Frequently Asked Questions

What is the IUPAC name of 2-(2-fluorophenyl)sulfanyl-1-(3-methyltriazol-4-yl)ethanol?
The IUPAC name of 2-(2-fluorophenyl)sulfanyl-1-(3-methyltriazol-4-yl)ethanol (CID 114686540) is 2-(2-fluorophenyl)sulfanyl-1-(3-methyltriazol-4-yl)ethanol.
What is the SMILES notation for 2-(2-fluorophenyl)sulfanyl-1-(3-methyltriazol-4-yl)ethanol?
The canonical SMILES for 2-(2-fluorophenyl)sulfanyl-1-(3-methyltriazol-4-yl)ethanol is Cn1nncc1C(O)CSc1ccccc1F.
What is the InChIKey of 2-(2-fluorophenyl)sulfanyl-1-(3-methyltriazol-4-yl)ethanol?
The InChIKey is MKWHXAMLNLPGPE-UHFFFAOYSA-N. The full InChI is InChI=1S/C11H12FN3OS/c1-15-9(6-13-14-15)10(16)7-17-11-5-3-2-4-8(11)12/h2-6,10,16H,7H2,1H3.
What are the key properties of 2-(2-fluorophenyl)sulfanyl-1-(3-methyltriazol-4-yl)ethanol?

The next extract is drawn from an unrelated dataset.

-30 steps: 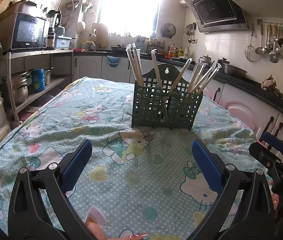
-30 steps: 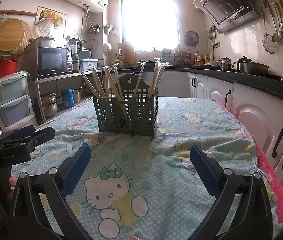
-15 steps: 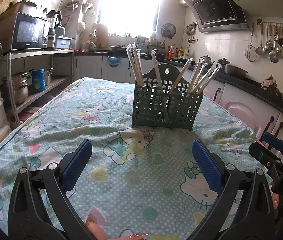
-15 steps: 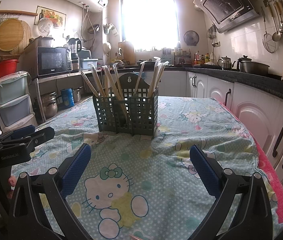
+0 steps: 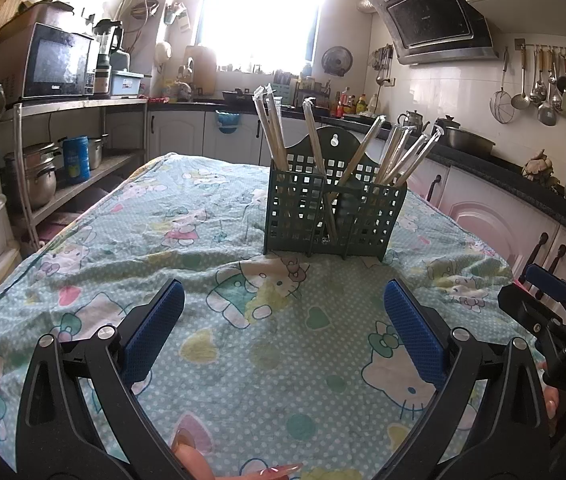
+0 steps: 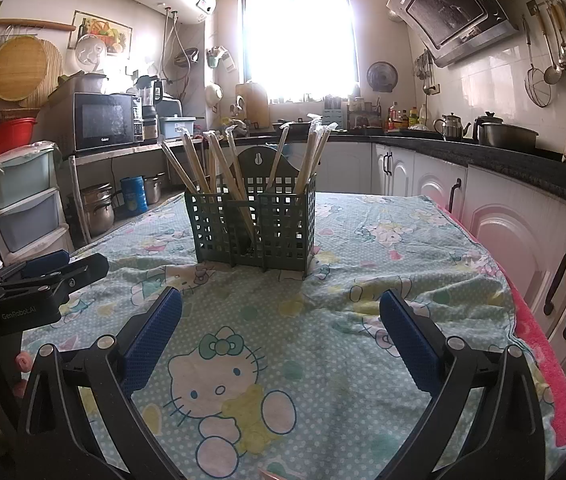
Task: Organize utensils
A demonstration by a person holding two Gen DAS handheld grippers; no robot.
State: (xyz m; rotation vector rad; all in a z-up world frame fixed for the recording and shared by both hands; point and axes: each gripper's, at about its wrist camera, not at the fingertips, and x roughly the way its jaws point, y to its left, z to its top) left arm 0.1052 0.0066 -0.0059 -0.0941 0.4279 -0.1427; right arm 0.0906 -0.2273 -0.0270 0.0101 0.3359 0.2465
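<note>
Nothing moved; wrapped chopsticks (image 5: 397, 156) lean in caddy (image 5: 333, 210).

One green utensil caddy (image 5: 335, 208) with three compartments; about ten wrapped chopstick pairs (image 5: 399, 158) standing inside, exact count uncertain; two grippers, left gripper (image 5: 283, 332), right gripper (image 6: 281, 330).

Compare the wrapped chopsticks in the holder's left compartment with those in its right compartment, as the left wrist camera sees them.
The left-compartment chopsticks stand nearly upright in a tight cluster; the right-compartment chopsticks lean out to the right and fan apart. The left ones' tips reach higher in the frame than the right ones'. All are pale sticks in clear sleeves, standing in the same green holder.
</note>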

2-(2-fluorophenyl)sulfanyl-1-(3-methyltriazol-4-yl)ethanol has a molecular weight of 253.30 g/mol, XLogP of 1.78, 4 rotatable bonds, 1 hydrogen bond donors, and 5 hydrogen bond acceptors.
Where does this data come from?
All data for 2-(2-fluorophenyl)sulfanyl-1-(3-methyltriazol-4-yl)ethanol is sourced from PubChem (CID 114686540), the world's largest open chemistry database maintained by the National Library of Medicine (NIH).